##### RECORDS FOR THIS TASK #####

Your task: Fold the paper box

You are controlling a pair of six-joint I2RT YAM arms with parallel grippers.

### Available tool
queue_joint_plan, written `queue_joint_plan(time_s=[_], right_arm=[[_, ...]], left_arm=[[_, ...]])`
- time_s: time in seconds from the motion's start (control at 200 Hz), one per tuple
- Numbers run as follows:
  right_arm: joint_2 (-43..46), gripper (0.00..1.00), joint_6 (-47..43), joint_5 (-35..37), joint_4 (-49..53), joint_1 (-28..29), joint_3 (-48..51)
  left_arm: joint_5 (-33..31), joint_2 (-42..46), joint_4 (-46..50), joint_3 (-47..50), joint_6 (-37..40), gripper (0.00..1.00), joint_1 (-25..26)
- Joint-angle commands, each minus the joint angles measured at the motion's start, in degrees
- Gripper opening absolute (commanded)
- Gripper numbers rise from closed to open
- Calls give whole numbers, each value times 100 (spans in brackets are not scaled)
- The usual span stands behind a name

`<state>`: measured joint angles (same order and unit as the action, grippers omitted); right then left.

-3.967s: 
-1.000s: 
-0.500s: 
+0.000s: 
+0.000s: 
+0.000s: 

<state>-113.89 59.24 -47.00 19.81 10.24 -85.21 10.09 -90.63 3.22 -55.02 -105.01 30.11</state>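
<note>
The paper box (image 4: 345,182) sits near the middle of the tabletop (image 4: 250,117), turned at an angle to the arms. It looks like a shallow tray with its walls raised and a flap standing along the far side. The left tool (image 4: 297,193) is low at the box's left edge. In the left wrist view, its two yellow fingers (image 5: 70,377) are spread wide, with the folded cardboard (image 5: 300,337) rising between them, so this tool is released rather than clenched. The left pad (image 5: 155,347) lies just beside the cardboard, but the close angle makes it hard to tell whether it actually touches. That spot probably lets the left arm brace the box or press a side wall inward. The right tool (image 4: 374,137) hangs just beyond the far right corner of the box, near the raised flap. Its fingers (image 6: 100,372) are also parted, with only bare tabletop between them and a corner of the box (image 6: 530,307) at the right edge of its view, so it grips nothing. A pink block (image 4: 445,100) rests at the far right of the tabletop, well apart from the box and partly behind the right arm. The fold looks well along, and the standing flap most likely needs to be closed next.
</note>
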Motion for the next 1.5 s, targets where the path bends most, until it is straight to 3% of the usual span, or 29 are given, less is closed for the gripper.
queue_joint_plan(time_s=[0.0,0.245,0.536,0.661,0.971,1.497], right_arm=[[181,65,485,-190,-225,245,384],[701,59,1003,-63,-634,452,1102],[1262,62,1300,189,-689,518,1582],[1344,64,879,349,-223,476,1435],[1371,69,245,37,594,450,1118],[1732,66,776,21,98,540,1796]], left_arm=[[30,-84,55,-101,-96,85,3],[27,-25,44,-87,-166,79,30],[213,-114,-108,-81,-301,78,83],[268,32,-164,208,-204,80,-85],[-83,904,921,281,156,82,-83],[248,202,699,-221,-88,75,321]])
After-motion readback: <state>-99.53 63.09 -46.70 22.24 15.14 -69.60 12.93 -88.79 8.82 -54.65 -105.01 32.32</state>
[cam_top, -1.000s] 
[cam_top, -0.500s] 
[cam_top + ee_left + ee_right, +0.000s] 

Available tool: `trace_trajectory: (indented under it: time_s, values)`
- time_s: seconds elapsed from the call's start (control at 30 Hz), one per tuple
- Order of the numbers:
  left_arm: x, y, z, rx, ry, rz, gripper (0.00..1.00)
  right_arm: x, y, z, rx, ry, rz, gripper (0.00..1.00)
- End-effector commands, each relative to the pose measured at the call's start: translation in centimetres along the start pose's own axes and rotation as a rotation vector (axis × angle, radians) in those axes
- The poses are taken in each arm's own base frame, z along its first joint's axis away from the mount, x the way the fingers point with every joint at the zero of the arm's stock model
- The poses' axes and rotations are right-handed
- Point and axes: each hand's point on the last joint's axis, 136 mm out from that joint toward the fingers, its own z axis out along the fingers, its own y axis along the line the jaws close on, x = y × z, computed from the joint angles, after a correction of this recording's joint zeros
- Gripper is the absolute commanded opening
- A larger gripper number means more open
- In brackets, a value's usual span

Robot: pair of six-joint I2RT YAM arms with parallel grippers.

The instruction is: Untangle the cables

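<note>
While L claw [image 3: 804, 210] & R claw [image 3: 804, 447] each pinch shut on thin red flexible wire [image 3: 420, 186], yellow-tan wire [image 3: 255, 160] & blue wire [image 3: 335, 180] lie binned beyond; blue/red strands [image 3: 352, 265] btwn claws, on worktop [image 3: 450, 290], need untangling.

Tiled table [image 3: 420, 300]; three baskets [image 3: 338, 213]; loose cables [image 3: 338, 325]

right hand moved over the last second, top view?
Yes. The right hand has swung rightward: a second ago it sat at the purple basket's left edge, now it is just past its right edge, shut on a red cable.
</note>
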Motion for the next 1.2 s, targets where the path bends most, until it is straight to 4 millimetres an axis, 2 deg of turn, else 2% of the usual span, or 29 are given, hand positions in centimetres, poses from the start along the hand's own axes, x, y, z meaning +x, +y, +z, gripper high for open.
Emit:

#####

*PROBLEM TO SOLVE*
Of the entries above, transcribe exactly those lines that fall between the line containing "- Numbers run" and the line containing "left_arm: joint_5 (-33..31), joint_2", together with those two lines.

*EXPECTED ANSWER*
- Numbers run as follows:
  right_arm: joint_2 (-43..46), gripper (0.00..1.00), joint_6 (-47..43), joint_5 (-35..37), joint_4 (-49..53), joint_1 (-28..29), joint_3 (-48..51)
  left_arm: joint_5 (-33..31), joint_2 (-42..46), joint_4 (-46..50), joint_3 (-47..50), joint_6 (-37..40), gripper (0.00..1.00), joint_1 (-25..26)

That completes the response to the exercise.